- [Brief]
Will you output all of the data below exactly, omitting the images?

==========

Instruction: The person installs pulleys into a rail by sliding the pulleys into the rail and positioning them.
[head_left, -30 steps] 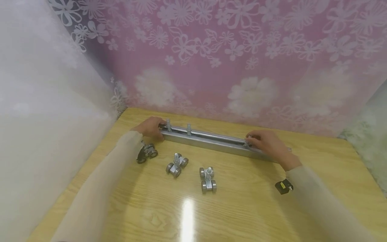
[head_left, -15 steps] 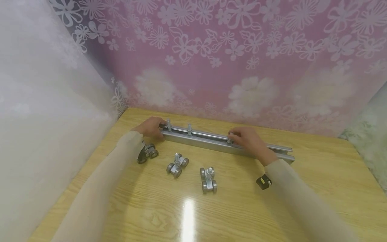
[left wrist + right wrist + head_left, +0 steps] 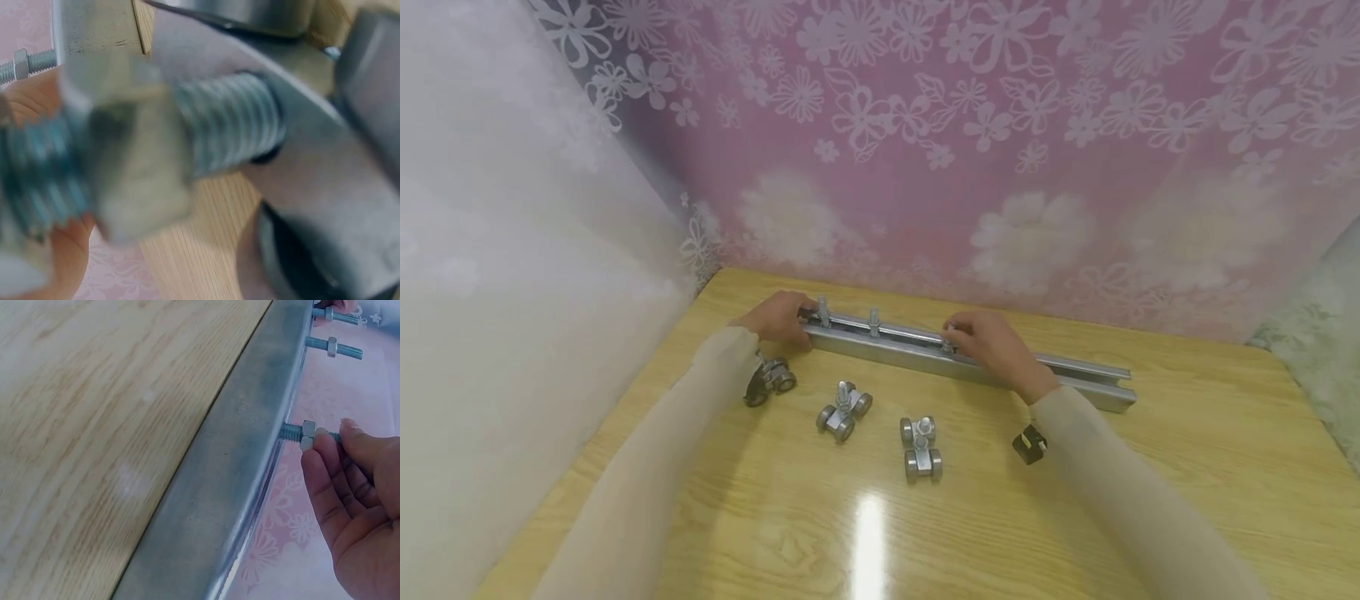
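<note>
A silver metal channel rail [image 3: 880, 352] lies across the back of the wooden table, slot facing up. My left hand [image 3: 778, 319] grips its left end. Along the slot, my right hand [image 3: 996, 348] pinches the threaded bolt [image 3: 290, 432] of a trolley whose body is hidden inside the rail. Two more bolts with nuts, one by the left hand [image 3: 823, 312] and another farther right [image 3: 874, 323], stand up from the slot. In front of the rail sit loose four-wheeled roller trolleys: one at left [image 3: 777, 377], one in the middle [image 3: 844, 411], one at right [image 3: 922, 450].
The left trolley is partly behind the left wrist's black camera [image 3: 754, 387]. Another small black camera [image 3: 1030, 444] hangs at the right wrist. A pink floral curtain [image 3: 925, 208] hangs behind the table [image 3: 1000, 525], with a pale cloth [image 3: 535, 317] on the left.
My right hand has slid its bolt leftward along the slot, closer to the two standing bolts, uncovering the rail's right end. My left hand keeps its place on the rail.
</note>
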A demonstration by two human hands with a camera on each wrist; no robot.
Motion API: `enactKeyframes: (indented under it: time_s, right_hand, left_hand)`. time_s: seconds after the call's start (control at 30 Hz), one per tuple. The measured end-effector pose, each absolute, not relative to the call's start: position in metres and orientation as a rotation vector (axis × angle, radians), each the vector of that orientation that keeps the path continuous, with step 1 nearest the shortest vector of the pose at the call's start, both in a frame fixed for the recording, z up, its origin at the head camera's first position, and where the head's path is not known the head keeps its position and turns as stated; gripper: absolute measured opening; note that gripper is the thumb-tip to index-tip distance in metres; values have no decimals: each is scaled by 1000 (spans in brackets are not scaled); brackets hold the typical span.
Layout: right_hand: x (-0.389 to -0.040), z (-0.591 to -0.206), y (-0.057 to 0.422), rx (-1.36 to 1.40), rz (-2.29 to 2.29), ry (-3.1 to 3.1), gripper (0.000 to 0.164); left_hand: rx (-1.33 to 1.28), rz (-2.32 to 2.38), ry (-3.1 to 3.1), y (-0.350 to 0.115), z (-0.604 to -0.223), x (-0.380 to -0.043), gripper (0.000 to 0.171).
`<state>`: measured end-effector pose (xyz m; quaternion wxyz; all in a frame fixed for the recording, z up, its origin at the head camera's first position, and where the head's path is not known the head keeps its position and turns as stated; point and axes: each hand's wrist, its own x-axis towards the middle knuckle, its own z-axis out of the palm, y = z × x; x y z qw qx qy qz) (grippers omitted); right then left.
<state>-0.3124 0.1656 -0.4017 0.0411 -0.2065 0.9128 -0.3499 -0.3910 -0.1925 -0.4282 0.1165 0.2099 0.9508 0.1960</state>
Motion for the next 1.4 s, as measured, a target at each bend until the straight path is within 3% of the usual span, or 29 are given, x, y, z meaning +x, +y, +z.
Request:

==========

- [Written answer]
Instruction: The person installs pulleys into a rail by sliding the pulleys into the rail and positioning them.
[head_left, -30 steps] 
[head_left, -15 steps] 
[left wrist + right wrist + head_left, +0 steps] 
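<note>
A silver metal channel rail [image 3: 880, 352] lies across the back of the wooden table, slot facing up. My left hand [image 3: 778, 319] grips its left end. Along the slot, my right hand [image 3: 996, 348] pinches the threaded bolt [image 3: 290, 432] of a trolley whose body is hidden inside the rail. Two more bolts with nuts, one by the left hand [image 3: 823, 312] and another farther right [image 3: 874, 323], stand up from the slot. In front of the rail sit loose four-wheeled roller trolleys: one at left [image 3: 777, 377], one in the middle [image 3: 844, 411], one at right [image 3: 922, 450].
The left trolley is partly behind the left wrist's black camera [image 3: 754, 387]. Another small black camera [image 3: 1030, 444] hangs at the right wrist. A pink floral curtain [image 3: 925, 208] hangs behind the table [image 3: 1000, 525], with a pale cloth [image 3: 535, 317] on the left.
My right hand has slid its bolt leftward along the slot, closer to the two standing bolts, uncovering the rail's right end. My left hand keeps its place on the rail.
</note>
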A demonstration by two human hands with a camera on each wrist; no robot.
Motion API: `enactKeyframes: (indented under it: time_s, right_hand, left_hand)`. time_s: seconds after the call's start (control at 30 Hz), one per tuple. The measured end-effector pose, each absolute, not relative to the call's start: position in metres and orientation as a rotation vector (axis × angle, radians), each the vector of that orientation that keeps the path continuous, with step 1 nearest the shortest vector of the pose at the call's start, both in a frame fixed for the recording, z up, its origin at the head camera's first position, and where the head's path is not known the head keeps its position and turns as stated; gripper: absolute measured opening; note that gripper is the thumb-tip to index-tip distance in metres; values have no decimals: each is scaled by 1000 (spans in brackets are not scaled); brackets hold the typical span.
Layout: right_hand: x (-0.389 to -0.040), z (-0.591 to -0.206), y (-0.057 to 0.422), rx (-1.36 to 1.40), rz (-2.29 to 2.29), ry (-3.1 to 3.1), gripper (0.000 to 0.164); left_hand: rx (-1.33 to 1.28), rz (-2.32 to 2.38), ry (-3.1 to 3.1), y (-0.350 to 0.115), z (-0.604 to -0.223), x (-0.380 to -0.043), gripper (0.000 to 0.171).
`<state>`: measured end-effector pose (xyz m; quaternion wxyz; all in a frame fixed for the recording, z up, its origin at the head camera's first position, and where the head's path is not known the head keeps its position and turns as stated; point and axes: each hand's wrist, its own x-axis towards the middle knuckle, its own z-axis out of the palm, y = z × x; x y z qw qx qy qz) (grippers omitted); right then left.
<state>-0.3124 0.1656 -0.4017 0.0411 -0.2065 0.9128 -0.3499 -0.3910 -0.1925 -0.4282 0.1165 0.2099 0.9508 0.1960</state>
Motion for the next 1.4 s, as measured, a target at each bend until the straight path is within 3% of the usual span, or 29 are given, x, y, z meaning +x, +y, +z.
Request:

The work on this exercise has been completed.